Problem details: For the entries presented below, indicate the number of lines that include the word "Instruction", adding nothing else.

Given entries:
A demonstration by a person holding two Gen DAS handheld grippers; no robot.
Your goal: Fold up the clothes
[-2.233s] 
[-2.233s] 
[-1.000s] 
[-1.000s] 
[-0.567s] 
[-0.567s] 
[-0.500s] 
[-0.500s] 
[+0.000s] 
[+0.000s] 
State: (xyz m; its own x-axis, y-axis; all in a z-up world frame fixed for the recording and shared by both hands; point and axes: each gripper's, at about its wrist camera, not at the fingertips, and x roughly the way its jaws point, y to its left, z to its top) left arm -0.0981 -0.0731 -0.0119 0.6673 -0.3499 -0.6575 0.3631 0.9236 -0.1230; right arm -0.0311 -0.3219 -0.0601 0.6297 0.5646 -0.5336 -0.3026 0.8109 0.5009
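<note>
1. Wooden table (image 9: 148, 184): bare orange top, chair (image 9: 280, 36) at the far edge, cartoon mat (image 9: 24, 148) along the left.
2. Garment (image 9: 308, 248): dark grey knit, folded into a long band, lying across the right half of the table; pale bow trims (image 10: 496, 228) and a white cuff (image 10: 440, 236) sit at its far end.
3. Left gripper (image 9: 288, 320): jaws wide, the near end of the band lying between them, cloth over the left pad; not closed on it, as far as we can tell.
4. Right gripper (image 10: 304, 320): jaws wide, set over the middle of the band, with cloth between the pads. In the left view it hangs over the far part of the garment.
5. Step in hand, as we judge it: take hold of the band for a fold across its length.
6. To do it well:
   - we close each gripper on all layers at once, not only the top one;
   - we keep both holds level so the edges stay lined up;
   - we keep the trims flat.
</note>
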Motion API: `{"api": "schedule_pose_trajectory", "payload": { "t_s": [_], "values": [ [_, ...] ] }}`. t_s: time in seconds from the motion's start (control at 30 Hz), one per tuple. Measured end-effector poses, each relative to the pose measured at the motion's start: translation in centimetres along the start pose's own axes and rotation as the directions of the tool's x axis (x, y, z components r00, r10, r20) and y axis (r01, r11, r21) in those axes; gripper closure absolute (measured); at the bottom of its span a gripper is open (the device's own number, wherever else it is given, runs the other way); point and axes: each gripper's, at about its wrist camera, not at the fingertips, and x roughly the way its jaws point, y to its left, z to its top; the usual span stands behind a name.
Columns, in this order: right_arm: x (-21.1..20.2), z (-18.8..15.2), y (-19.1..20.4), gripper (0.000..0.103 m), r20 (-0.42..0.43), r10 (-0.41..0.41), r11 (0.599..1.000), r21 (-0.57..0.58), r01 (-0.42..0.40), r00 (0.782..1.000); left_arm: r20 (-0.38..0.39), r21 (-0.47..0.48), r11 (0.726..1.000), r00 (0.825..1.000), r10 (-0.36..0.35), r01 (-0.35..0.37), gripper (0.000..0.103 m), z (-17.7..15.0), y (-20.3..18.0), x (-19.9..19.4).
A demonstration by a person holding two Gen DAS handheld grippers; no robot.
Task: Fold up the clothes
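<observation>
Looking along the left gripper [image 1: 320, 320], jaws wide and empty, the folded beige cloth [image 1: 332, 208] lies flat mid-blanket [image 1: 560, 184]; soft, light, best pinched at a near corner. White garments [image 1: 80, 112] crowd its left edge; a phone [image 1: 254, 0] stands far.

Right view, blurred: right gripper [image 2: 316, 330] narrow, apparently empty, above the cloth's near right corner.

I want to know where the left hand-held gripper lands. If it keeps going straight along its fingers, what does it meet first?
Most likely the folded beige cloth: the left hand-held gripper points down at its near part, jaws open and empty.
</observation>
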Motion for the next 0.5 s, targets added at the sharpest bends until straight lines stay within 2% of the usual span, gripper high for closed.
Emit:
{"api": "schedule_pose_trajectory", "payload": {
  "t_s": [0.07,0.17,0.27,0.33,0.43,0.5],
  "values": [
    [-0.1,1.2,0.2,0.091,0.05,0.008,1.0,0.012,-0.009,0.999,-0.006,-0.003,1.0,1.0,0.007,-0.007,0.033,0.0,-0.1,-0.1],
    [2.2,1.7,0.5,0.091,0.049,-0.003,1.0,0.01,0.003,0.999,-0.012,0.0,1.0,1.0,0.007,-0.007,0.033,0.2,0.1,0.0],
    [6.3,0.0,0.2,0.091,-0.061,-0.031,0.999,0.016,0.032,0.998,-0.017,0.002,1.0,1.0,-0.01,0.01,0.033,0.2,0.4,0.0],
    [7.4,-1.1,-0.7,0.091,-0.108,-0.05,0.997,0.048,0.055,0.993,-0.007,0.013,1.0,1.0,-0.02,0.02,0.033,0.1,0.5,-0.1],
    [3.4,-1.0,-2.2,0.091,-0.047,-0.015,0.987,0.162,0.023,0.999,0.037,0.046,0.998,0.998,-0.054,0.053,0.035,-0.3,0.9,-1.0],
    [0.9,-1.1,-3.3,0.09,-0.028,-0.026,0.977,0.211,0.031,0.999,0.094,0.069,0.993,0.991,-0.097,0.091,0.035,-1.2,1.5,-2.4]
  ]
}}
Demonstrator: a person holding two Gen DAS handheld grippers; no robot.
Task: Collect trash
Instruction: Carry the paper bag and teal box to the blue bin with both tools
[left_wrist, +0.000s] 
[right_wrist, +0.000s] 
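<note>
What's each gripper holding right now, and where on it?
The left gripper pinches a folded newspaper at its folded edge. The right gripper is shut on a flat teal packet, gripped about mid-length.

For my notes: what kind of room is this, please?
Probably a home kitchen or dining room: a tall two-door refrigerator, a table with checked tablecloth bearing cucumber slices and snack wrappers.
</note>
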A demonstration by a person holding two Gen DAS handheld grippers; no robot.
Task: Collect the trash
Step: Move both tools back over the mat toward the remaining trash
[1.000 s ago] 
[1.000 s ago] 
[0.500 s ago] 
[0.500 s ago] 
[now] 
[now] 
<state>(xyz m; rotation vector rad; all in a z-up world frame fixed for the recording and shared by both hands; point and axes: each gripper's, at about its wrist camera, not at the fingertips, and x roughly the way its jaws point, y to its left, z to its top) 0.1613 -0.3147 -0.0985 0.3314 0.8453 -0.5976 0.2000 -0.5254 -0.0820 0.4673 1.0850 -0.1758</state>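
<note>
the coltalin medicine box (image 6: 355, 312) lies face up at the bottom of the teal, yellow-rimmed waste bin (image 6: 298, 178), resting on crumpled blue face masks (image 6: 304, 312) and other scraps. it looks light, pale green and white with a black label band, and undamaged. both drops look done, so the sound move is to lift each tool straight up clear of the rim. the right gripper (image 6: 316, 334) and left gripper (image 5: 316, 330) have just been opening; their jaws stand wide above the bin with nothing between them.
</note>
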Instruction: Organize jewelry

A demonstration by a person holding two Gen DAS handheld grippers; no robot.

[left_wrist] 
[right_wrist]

Result for this task: 2